* **EXERCISE**
In the material below, the lines from the one containing "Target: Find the" through the one containing "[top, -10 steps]" are to be given again exactly, ends included, and no others.

* **TASK MATERIAL**

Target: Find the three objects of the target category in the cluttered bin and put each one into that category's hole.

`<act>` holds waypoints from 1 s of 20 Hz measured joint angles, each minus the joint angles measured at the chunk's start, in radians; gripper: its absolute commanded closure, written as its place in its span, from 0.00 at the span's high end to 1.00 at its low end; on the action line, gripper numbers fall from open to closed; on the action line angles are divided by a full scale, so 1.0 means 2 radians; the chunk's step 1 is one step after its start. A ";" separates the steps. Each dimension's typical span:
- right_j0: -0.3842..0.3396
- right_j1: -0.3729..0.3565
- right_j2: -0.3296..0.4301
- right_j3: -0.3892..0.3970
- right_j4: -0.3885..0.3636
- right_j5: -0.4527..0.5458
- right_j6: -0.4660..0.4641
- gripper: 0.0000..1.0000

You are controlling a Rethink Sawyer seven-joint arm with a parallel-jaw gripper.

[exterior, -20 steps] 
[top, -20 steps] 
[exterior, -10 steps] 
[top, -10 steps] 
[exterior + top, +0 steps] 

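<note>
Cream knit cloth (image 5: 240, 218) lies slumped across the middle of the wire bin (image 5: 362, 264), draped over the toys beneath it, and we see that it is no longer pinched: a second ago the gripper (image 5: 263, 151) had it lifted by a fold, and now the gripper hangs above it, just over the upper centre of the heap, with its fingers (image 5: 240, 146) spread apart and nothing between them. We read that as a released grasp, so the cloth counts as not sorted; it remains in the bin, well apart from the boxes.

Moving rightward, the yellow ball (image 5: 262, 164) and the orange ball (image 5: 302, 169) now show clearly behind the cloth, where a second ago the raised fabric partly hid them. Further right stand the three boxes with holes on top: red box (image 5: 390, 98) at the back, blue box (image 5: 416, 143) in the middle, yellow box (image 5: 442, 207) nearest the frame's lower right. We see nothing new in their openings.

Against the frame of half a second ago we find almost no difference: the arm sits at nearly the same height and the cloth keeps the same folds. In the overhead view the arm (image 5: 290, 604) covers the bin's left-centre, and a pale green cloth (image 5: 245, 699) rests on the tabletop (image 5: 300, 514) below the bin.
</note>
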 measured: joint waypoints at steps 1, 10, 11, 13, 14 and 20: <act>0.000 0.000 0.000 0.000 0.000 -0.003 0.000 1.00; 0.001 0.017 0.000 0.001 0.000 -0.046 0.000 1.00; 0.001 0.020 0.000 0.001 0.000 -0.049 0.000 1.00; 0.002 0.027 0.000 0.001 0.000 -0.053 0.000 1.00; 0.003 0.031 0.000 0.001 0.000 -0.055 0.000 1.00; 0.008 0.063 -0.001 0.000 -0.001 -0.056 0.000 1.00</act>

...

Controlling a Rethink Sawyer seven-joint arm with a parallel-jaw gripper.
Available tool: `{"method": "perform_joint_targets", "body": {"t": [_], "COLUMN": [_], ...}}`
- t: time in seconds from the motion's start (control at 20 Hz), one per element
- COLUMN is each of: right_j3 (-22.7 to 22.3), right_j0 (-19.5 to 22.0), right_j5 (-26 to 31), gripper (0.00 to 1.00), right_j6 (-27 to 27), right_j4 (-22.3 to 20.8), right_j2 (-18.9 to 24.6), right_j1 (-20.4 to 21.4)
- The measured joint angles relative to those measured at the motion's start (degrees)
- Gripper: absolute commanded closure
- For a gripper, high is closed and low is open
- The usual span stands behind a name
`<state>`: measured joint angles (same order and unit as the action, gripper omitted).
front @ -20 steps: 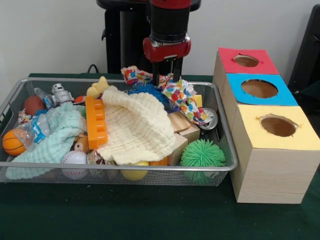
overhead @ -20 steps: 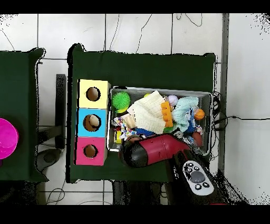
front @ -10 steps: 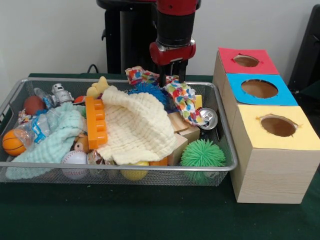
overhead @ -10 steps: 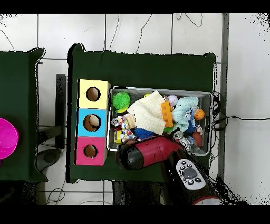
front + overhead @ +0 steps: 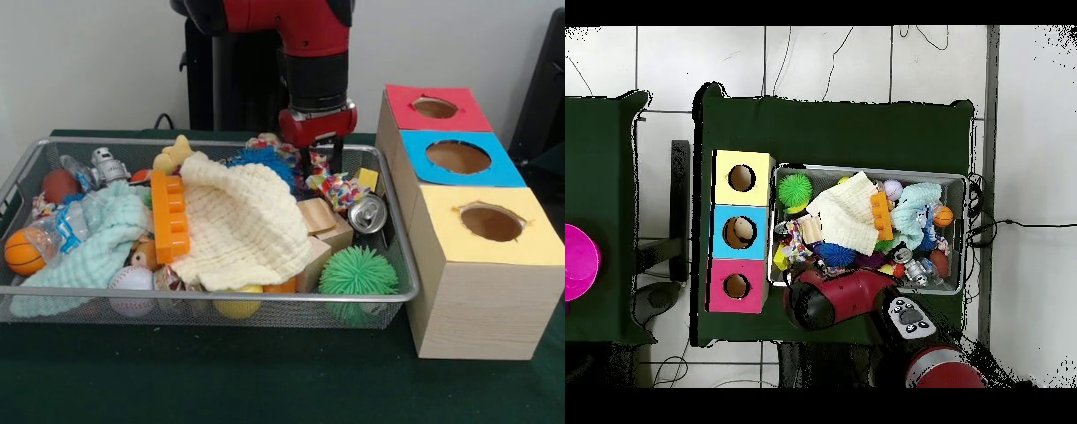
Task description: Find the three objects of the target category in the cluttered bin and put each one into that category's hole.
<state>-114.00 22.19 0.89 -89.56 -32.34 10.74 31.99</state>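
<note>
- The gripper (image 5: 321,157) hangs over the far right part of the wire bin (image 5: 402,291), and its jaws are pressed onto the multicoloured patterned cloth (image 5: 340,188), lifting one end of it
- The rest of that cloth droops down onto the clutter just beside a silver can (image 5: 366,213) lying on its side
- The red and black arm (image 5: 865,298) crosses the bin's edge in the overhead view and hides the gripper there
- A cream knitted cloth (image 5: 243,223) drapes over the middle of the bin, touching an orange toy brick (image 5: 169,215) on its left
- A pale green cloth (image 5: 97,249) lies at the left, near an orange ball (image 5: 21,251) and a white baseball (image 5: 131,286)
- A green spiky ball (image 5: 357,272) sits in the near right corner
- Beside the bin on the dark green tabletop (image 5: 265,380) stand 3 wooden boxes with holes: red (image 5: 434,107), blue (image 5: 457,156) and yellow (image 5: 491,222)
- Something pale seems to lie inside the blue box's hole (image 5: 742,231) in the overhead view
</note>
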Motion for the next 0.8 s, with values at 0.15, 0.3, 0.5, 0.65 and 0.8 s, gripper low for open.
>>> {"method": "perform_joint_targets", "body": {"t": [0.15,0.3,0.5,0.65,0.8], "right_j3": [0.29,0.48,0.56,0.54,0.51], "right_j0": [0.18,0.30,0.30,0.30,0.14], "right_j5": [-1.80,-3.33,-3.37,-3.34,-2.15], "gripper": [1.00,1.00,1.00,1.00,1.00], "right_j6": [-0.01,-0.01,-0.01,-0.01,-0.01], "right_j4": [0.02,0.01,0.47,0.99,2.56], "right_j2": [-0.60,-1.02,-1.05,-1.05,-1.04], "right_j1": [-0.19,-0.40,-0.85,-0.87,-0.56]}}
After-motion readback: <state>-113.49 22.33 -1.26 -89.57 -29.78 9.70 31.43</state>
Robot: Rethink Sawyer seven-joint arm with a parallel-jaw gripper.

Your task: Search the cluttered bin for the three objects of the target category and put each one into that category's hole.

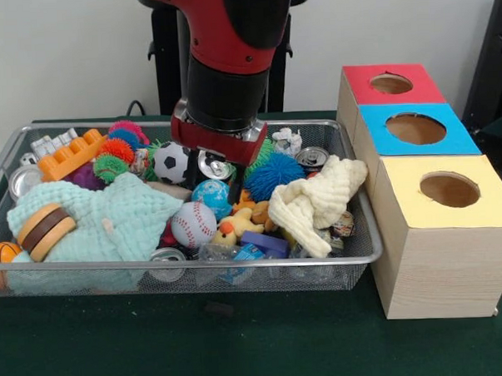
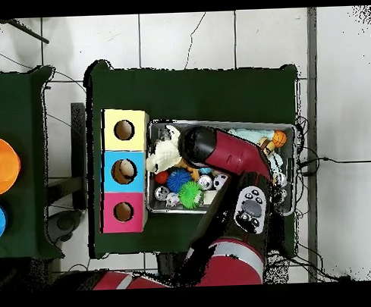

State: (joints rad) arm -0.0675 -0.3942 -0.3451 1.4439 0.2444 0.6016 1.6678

* **RESPONSE TO THE TASK**
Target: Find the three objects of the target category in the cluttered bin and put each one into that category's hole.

`<act>` holds waypoints from 1 s of 20 Hz measured joint angles, each minus the joint angles measured at the chunk's start, in radians; gripper: its absolute commanded closure, written as its place in its span, from 0.00 at the span's high end to 1.00 at its low end; on the action line, gripper numbers fall from open to closed; on the action line angles are divided by a full scale, so 1.0 means 2 radians; the chunk's step 1 is one step after its start. A ";" separates the steps. Each dimension's typical span:
- right_j0: -0.3842..0.3396
- right_j1: -0.3729..0.3565
- right_j2: -0.3296..0.4301
- right_j3: -0.3892..0.3970
- right_j4: -0.3885..0.3636
- right_j5: -0.4527..0.5458
- right_j6: -0.4660..0.4641
- gripper: 0.0000..1.0000

You are controlling a Rethink Sawyer seven-joint arm with a parallel-jaw gripper.

[exterior, -20 steps] 
[top, -20 steps] 
[exterior, -10 steps] 
[top, -10 steps] 

Nothing remains to be added to the response.